Impossível! Além de ficar privado do uso, tem ainda de explicar ao irmão o ocorrido.
Naquela noite, conta a Remo o acontecido e as providências tomadas.
— Eu sabia que não ia dar certo esse contrato. Agora, sem dinheiro para pagar o conserto, vou ficar sem a bicicleta nesse dias todos do carnaval. Já tinha combinado com o Landinho um passeio...
— Eu pago o conserto, seu Garcia me dá prazo.
— Cê ficou louco? Cem cruzeiros? É a metade do preço que ela custou. Cê vai levar mais de seis meses pra pagar o conserto.

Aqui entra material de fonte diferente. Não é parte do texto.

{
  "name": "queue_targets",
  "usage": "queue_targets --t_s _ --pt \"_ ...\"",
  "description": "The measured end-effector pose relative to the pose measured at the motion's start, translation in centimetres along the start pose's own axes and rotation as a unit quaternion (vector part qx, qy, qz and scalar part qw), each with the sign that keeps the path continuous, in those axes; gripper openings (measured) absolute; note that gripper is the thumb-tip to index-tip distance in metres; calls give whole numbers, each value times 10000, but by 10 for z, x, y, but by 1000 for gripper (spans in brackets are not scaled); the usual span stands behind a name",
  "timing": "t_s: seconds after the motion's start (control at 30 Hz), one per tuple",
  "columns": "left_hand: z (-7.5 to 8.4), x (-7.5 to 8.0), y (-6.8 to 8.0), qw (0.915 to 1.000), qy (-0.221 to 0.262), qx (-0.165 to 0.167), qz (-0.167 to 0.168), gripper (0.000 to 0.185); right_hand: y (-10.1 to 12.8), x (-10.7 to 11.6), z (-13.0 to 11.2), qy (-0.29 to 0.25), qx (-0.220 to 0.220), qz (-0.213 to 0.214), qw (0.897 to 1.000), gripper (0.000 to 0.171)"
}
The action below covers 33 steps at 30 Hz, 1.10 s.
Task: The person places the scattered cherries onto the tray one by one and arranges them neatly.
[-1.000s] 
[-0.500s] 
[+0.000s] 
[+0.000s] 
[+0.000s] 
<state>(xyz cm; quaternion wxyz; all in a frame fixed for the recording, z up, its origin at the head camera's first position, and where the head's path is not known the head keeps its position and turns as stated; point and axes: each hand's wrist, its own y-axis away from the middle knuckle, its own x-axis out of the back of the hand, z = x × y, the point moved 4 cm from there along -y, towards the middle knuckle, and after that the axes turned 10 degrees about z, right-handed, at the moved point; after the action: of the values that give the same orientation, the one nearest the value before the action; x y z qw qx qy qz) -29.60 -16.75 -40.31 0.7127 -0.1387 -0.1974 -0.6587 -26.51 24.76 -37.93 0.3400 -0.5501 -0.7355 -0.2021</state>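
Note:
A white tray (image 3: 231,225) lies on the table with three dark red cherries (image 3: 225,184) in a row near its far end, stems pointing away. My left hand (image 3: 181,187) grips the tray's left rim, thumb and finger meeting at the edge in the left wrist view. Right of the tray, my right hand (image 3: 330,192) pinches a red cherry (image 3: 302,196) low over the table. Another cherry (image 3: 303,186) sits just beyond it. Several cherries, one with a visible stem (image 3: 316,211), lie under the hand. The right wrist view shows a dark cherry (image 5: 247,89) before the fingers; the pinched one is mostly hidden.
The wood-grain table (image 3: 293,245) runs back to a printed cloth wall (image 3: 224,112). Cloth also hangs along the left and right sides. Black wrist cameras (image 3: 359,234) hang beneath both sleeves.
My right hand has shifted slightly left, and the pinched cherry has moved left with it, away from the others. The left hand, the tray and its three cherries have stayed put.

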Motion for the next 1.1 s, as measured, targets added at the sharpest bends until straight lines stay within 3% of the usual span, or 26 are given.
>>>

Ficam amuados por alguns minutos.
— Tenho uma idéia. — Remo pensa ter uma solução. — Vamos levar a bicicleta pra ferraria e nós dois vamos consertar.
— Não entendo nada disso.
— Pedimos ao papai para nos ajudar.
— Ele nem sabe que nós temos uma bicicleta.
— A gente fala que ela é do banco, que você tem de devolver consertada ou comprar outra pra substituir. Ele ajuda, sim.
Assim fizeram. E o velho Solapino ajudou os filhos no conserto do veículo. Isto é, ele a consertou praticamente sozinho. Os filhos ficaram por ali, rondando e prestando pouca ajuda. Deu até dinheiro para Rômulo comprar novas varetas para substituir as quebradas. Desentortou a roda, alinhou-a, equilibrou-a com precisão. O guidão também foi consertado com maestria. Trabalhou todo o fim-de-semana: de sábado de manhã até terça-feira. Pelas quatro horas da tarde da terça, a bicicleta estava funcionando como se nova.
— Agora, vamos pintar as partes esfoladas.
— Ah, pai, pode deixar com a gente. — propôs Remo, que via com aflição o pai, com a respiração difícil, sacrificando seus dias de descanso.
Cansado, o velho concordou. Deixou que Remo e Rômulo fizessem o final do trabalho.
Enquanto pintavam, com tinta preta ou vermelha, os dois conversavam.
— Puxa vida, nunca pensei que desse tempo. — Rômulo, ainda abalado pelo incidente, estava abatido.
Remo, ao contrário, estava orgulhoso pela ajuda na recuperação da bicicleta.
— Mas deu certo! Coitado do papai é que teve de trabalhar nestes feriados, pensando que a bicicleta fosse do banco. — Dá a última pincelada. — Acho que devemos contar a verdade pro pai. .
— Cê é bobo mesmo, hein, Remo? Ele vai ficar danado da vida e muito decepcionado. Cê viu como ele ficou satisfeito em consertar tudo, com rapidez? Está feliz pelo que fez. Quer estragar tudo? — Pensa um pouco e continua: — Sabe, fui o culpado, devo uma reparação.
— Que nada, Rômulo. A bicicleta tá nova de novo, não custou nada.
O irmão mais velho insiste numa reparação.
— Olha, vamos mudar nosso combinado. Assim: eu fico com a bicicleta três dias da semana. Nas segundas, quartas e sextas e você fica com ela nos outros dias da semana. Vou escrever outro contrato.
— Pra quê? Não posso usar a bicicleta nos dias da semana, estou trabalhando na oficina. Não precisa escrever nada de novo acordo. A gente tem de confiar na nossa palavra. E, por mim, vou usar o papel deste contrato para limpar a bunda.